HOW TO COMPLETE THIS TASK ▸ From the first line down to the line containing "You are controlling", print the records below exactly, leaving every picture out.

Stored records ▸
■ ■ ■ ■ ■
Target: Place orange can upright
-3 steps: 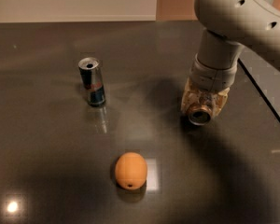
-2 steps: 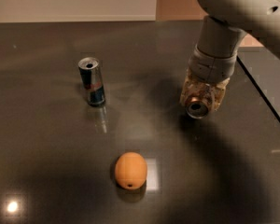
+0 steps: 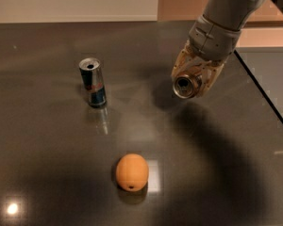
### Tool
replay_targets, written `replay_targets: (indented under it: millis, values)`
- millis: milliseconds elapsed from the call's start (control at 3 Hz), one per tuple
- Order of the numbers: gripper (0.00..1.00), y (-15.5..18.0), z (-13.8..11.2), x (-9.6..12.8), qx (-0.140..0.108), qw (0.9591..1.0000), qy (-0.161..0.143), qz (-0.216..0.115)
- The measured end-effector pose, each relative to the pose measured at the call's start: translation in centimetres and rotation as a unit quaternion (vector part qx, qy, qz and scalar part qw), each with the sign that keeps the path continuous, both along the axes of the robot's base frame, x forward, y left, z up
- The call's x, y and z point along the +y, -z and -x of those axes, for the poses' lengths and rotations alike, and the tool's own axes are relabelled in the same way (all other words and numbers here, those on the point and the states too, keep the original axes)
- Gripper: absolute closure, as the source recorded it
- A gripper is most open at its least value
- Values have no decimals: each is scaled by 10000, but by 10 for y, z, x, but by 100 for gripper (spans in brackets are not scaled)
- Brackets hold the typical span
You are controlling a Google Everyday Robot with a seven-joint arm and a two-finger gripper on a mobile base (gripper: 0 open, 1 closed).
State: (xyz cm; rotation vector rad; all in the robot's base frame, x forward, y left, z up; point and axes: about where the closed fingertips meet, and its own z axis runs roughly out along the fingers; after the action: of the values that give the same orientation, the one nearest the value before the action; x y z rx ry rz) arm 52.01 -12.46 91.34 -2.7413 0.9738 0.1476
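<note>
Orange can [image 3: 187, 85] sits in the gripper [image 3: 196, 74], at about 2 o'clock from table [image 3: 47, 140] centre. The can is tilted, not upright: its silver top faces out toward 7 o'clock and the body runs back up into the gripper toward 1 o'clock. Only the top and a little of the patterned side show.

Pale fingers [image 3: 210, 79] are closed against the can, one on its 10 o'clock flank and one on its 3 o'clock flank, with the can lodged between them. The silver rim pokes out just past the fingertips.

Arm [image 3: 226, 13] comes down from the 1 o'clock corner to the gripper. A dark shadow lies on the table just beside the can, toward 8 o'clock.

Blue can [image 3: 93, 82] stands upright at 10 o'clock, well apart from the gripper. Fruit [image 3: 131, 172] rests on the table at 6 o'clock, apart from both cans, with a bright glare patch just beside it at 3 o'clock.
</note>
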Motion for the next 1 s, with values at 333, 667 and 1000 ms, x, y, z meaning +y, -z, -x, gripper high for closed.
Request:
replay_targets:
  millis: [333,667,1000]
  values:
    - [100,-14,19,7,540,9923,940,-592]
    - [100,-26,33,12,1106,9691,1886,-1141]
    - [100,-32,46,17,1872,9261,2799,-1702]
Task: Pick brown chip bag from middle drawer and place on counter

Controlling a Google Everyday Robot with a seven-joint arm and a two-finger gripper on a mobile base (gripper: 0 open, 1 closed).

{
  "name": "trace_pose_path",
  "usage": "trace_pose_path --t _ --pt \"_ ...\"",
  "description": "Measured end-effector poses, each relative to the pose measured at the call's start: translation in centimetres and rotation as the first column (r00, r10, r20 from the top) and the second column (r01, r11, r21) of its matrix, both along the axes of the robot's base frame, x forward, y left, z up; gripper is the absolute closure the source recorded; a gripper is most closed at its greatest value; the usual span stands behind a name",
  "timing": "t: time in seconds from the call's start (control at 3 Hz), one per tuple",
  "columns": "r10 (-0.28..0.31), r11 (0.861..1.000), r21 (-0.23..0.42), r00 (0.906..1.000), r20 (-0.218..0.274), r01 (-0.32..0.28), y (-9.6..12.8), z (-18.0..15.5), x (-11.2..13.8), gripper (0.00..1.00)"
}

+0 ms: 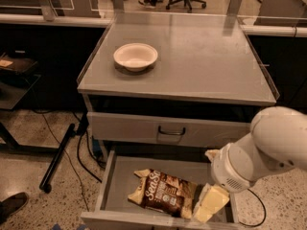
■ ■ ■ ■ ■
PROBLEM SOLUTION ▸
Target: Place orange can upright
-3 steps: 
-2 steps: 
+0 steps: 
### Tool
replay_targets, written `replay_targets: (indented under it: millis, values)`
- millis: milliseconds elapsed from the call's start (control at 3 Hz), one per tuple
- Order of the numbers: gripper (0.00..1.00), y (-15.5..18.0), z (-13.8..11.2), x (-9.6..12.8), qx (-0.140..0.108), qw (0.9591..1.0000), qy (-0.161..0.143), qz (-0.216..0.115)
- The measured end-effector pose, each relative to the pose measured at the call's start: translation in centimetres and rotation as a unit quaternion (vector part qx, qy, qz and scalar part qw), each with the sign that keeps the path continuous, both along the axes of the robot's base frame, x forward, y left, z up
- The call's x, y and z point along the +y, -z and -x of those axes, for the poses' lengths and rotations alike, and the tool's own axes are relabelled in the same way (all other words and numbers here, those on the point and the states too, keep the original axes)
- Gripper: absolute closure, as the source recorded it
- A gripper is most open at its least value
- Values have no decimals: each is scaled by 10000, but by 10 for y, z, x, but by 100 for gripper (spans in brackets are not scaled)
- Brackets hold the typical span
You are controlling a Google Everyday Robot with a seven-joint arm and a two-finger gripper on a mobile base (gripper: 0 open, 1 closed).

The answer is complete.